-- Exercise prompt --
Search the material for "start" and show all lines that contain it.

%%

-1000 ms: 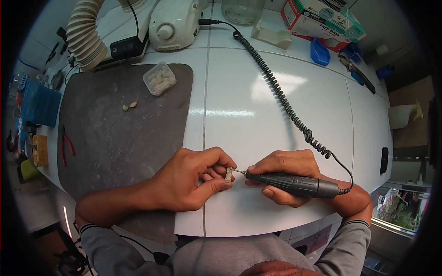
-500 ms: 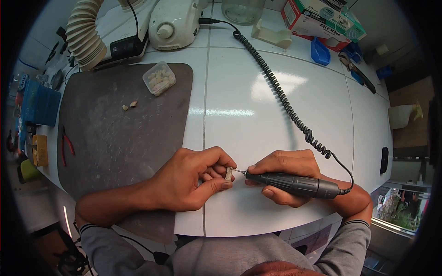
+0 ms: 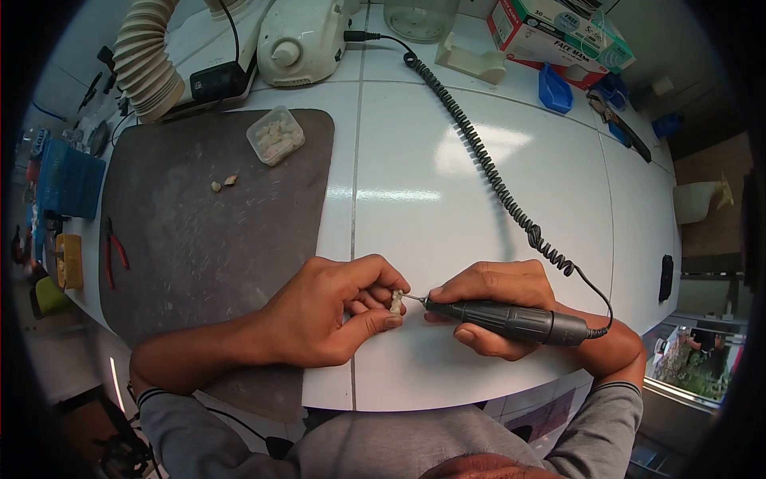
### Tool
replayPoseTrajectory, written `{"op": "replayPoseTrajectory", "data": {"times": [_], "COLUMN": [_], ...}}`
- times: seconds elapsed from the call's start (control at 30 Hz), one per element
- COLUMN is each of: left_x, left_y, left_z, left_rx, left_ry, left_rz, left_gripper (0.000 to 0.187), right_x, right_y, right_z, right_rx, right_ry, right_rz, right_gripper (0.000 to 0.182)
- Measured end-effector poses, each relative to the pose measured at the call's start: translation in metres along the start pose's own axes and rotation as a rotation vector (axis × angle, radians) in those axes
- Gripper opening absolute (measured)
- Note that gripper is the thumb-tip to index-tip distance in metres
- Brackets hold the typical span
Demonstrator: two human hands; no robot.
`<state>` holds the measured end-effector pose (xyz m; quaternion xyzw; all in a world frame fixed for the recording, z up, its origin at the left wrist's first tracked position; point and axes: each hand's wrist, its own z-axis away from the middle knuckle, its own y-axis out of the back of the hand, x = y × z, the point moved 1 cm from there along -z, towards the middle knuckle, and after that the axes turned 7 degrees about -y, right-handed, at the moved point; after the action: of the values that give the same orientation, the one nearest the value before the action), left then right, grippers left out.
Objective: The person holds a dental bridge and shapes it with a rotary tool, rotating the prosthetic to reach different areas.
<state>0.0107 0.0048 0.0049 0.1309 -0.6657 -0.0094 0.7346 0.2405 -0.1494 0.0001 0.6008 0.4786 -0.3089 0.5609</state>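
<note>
**Head view: tiny pale piece in one hand, spinning-type tool in the other**

So the left hand has the little pale piece pinched between thumb and forefinger, no slack, other fingers tucked in behind. The piece is just above the near part of the white table, close to the tile seam, a bit right of the dark mat.

Right hand is closed snugly round the black tool, held roughly level with the thin metal bit pointing left. The bit's tip is right at the upper end of the piece. It's too small to tell if they're actually touching.

From the back of the tool, a coiled cord loops round and runs across the table, up to the plug at the side of the white control box.

Over on the mat there's a clear tub of more pale bits, with two loose chips lying just left of it and nearer the person. Red-handled pliers sit at the mat's left edge. Further back: a ribbed hose on the left, a mask box on the right with a blue tray just in front.
</note>
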Motion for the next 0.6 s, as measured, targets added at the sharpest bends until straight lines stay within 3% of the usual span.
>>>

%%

-- Solved problem --
- times: seconds elapsed from the call's start (control at 30 Hz), one per element
- Measured end-effector poses, each relative to the pose measured at the call's start: translation in metres along the start pose's own axes and rotation as a rotation vector (axis × angle, radians) in those axes

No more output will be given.